= Haynes Gibbes Alleyne =

Physician and zoologist

Haynes Gibbes Alleyne (born Saint James, Barbados 14 October 1813, died Sydney, 9 September 1882) was a medical doctor and zoologist who practised in Australia and who is well known for his studies on the fishes of Australia.

Alleyne was born on 14 October 1813 in Saint James on Barbados, his father was John Gay Alleyne, a plantation owner, and his mother was Johanna Bishop, a granddaughter of General Fitzroy Maclean.

Alleyne is known to have studied medicine at the University of Edinburgh but he left there for New South Wales, arriving in April 1839. He seems to have taken part in a cattle farming venture with a cousin but this failed and after he was declared insolvent in 1844 he then left Australia. He was originally headed for the Marquesas but changed his mind and disembarked in New Zealand where he took up a military commission and fought in the Hone Heke War. In this conflict he distinguished himself for both gallantry and medical skill. He returned to Edinburgh where he completed his medical degree in 1846.

After this he returned to Australia, where he was registered as a medical practitioner in Sydney on 3 July 1848. In May 1848 he was appointed coroner in Liverpool, New South Wales and in 1852 he became the health officer for Port Jackson.

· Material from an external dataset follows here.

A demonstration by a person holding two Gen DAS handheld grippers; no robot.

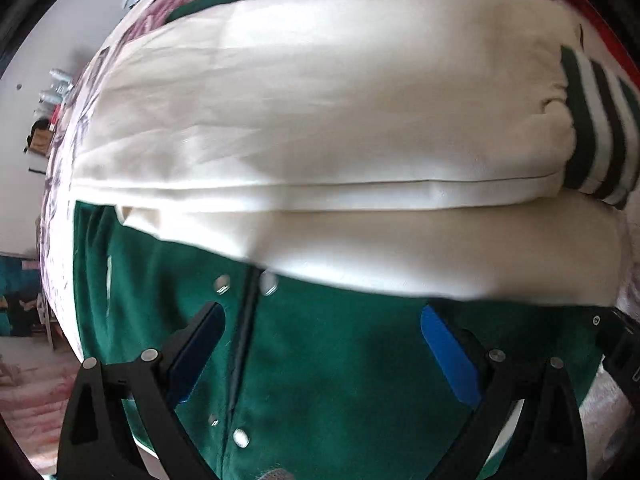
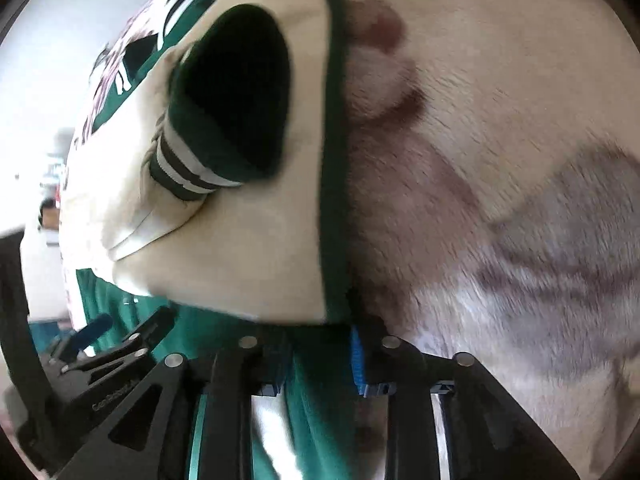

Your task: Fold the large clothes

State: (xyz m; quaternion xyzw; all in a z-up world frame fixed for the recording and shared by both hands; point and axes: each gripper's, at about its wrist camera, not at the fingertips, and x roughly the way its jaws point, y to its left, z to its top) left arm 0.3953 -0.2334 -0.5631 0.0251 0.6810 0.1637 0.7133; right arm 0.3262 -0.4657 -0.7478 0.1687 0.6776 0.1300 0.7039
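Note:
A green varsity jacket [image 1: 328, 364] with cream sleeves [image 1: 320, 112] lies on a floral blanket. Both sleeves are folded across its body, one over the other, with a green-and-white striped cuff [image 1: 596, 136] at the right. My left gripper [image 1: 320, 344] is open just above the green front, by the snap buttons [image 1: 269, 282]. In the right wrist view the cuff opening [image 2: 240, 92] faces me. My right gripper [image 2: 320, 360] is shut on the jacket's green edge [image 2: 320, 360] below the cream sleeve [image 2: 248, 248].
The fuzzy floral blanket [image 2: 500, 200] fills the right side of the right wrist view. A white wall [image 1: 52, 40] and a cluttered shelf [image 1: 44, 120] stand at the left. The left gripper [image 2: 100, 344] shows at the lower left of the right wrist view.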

In 1852 it was noted that Alleyne had used chloroform at the Sydney Infirmary in a successful amputation of the left leg of a girl with "strumous disease". He also played an important part in the suppression of outbreaks of smallpox in Port Jackson in 1876 and 1881.

In addition to his duties as a government health officer he took up other roles. Alleyne was an honorary physician for the Sydney Infirmary in 1855–73 and then was made honorary consulting physician in 1875. He served a member of the New South Wales Medical Board from 1854–82, becoming its president in 1877. He also served on the Immigration Board from 1852 and was its chairman in 1879–80. In addition he was president of the NSW Pharmacy Board from 1877 to 1881. Alleyne was active in the health and cultural life of Sydney in a number of other ways being an honorary member of the Government Benevolent Asylums Board for the Infirm and Destitute in 1862–76, the Board of Visitors to Lunatic Asylums from 1876 and a trustee of the Australian Museum from 1880. He was also an examiner in medicine at the University of Sydney in 1867. In 1876 was appointed medical adviser to the government of New South Wales.

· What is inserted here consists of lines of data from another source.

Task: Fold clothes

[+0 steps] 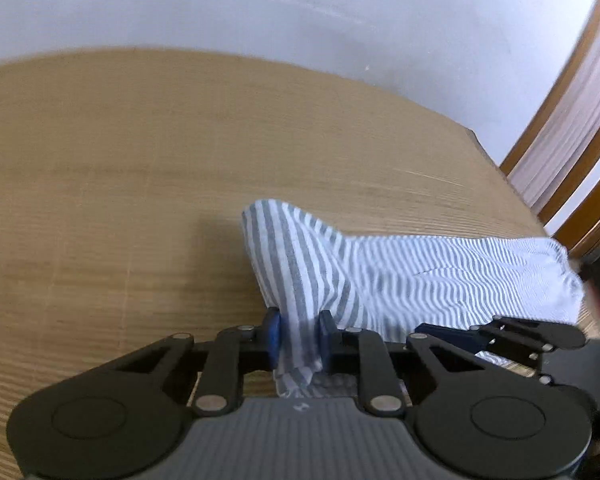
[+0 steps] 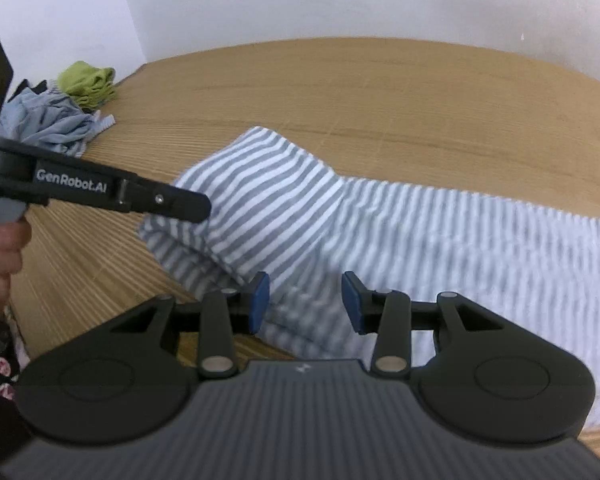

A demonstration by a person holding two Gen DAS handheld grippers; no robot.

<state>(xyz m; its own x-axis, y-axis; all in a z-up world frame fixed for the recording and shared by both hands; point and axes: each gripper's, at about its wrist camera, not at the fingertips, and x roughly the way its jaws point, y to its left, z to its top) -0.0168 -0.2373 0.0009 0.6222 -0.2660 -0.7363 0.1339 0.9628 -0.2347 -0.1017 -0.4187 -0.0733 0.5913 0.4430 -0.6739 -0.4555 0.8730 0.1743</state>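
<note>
1. Pinching a bunched fold of striped garment (image 1: 300, 280): left gripper (image 1: 299, 334), bottom centre of its frame.
2. Spread over the same cloth, pads (image 2: 259, 300) clear of it: right gripper (image 2: 305, 304).
3. Stretched from centre to right edge across wooden surface (image 2: 420, 92).
4. Heaped at upper left: loose clothes (image 2: 60, 116).

A tan woven mat (image 2: 420, 92) covers the surface, running up to a white wall (image 2: 340, 0). A wooden door frame (image 1: 572, 136) stands beside the mat's far right corner, against that wall.
</note>
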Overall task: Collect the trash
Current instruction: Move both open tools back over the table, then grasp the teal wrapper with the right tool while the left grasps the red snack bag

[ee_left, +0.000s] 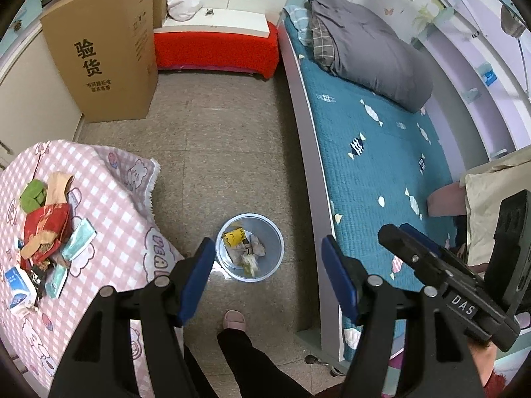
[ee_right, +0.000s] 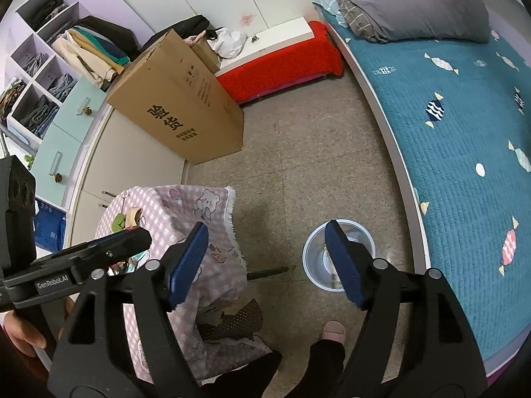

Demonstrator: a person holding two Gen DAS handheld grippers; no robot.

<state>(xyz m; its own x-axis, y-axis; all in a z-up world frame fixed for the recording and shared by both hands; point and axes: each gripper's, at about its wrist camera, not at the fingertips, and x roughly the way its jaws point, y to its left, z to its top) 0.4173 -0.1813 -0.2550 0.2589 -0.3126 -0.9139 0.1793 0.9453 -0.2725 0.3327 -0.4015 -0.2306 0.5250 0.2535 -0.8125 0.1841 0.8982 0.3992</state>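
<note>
Bedroom floor between bed (ee_left: 375, 152) and tabletop (ee_left: 109, 199) is seen from the left wrist. Left tongs (ee_left: 267, 275) are held wide apart and empty over the waste bin (ee_left: 277, 248), which already holds crumpled wrappers. A trash pile (ee_left: 46, 229) lies on the checked cloth, well apart from the bin; likely next pickup.

Right wrist view: right tongs (ee_right: 267, 262) are likewise spread, nothing gripped. The bin (ee_right: 310, 248) is placed on the floor beside the tabletop (ee_right: 186, 205), presumably for short carries. Trash here is mostly hidden by the left tool.
</note>
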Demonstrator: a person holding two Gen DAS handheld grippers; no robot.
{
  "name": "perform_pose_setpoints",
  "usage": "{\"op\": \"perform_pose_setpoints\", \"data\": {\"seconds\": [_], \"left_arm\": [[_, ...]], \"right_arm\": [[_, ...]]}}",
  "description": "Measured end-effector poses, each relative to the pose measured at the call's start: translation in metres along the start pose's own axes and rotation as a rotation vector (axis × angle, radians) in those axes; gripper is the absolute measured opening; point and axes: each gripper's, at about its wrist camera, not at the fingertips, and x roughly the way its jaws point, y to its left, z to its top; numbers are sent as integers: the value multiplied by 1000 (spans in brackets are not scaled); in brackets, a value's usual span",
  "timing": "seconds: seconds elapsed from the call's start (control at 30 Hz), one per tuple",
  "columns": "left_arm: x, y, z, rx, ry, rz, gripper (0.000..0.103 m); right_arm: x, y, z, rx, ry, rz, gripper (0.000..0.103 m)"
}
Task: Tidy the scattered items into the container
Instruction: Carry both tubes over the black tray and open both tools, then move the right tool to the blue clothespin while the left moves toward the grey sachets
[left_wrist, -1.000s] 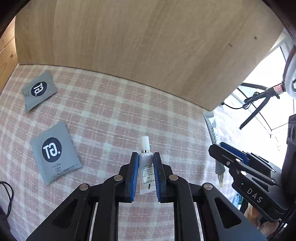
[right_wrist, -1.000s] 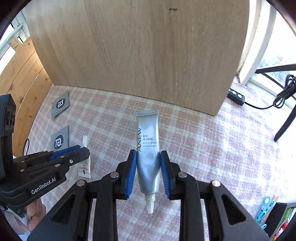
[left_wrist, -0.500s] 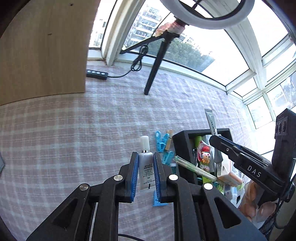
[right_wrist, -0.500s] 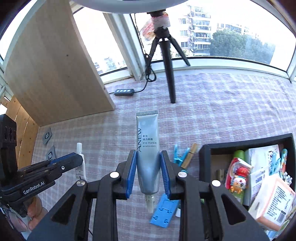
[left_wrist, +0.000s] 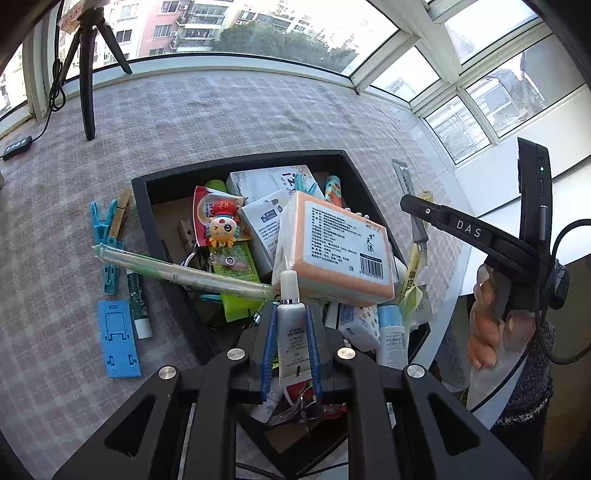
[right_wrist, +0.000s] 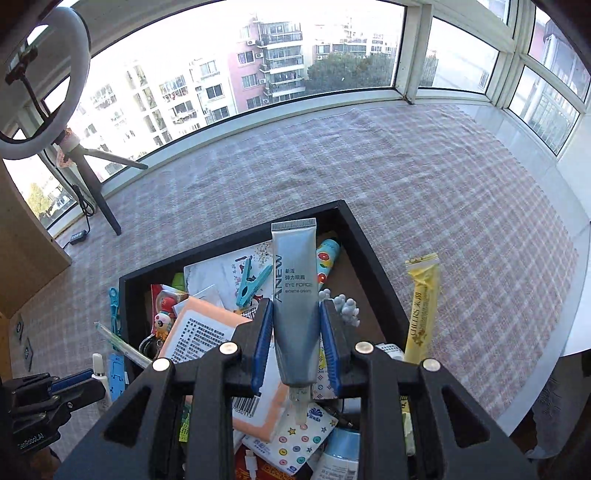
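Left black two-finger gripper with blue pads (left_wrist: 290, 345) angled steeply down, clamped on a small white tube (left_wrist: 292, 334), right black blue-padded gripper (right_wrist: 295, 345) likewise pitched down, pinching a silver cream tube (right_wrist: 295, 295), fingers of the right hand (left_wrist: 491, 321) wrapped round its handle

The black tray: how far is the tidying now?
Done: the tray is already heaped with packets and boxes. In hand: the left gripper holds a small white tube, the right gripper a silver tube. Left: blue clips, a phone stand.
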Motion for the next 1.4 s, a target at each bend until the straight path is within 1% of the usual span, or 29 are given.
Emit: {"op": "perform_pose_setpoints", "data": {"seconds": [0.03, 0.07, 0.1, 0.13, 0.2, 0.27, 0.37, 0.53, 0.67, 0.77, 0.93, 1.1, 1.23, 1.4], "left_arm": [[7, -5, -1, 11, 10, -4, 15], [12, -10, -3, 20, 23, 1, 18], [15, -13, -5, 28, 37, -1, 27], [15, -16, -8, 34, 37, 1, 30], [12, -18, -12, 58, 17, 35, 30], [8, -16, -13, 59, 10, 46, 30], [3, -5, -14, 34, 0, 57, 29], [-13, 24, -19, -16, -29, 94, 29], [-29, 55, -23, -82, -54, 129, 29], [-48, 79, -25, -122, -94, 165, 29], [-78, 132, -34, -205, -141, 219, 29], [-112, 197, -55, -308, -189, 290, 29], [-136, 249, -77, -395, -209, 335, 29], [-162, 298, -102, -451, -224, 410, 29]], "right_arm": [[0, -5, 0, 6, 0, -2, 25], [1, -8, -1, 9, -2, 1, 26], [1, -10, -2, 6, -5, 11, 26], [1, -11, -2, 4, -7, 20, 27], [1, -13, -1, 18, -4, 24, 40], [-5, -14, -2, 32, -20, 35, 41], [-11, -11, -1, 36, -36, 43, 41], [-18, 6, -2, 15, -51, 77, 41], [-20, 34, -5, -28, -45, 117, 41], [-20, 57, -9, -60, -38, 150, 41], [-20, 97, -13, -115, -24, 200, 41], [-17, 138, -15, -169, -3, 245, 41], [-13, 169, -17, -214, 14, 271, 41], [-2, 210, -17, -271, 51, 300, 41]]}}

Outside of medicine Alleyne studied ichthyology and published a monograph on the fishes of Port Jackson. He also published ichthyological papers in conjunction with William John Macleay.

Alleyne died, without marrying, on 9 September 1882 at the age of 68, having had an "apopleptic fit" while preparing to go out. He had links to the Sydney suburb of Willoughby as in 1858 he bought five portions of land with a combined area of 103 acres on the Little Sugar Loaf Peninsula, now known as Castle Cove. In the area of East Chatswood in Sydney there is a street, Alleyne Street, named after him.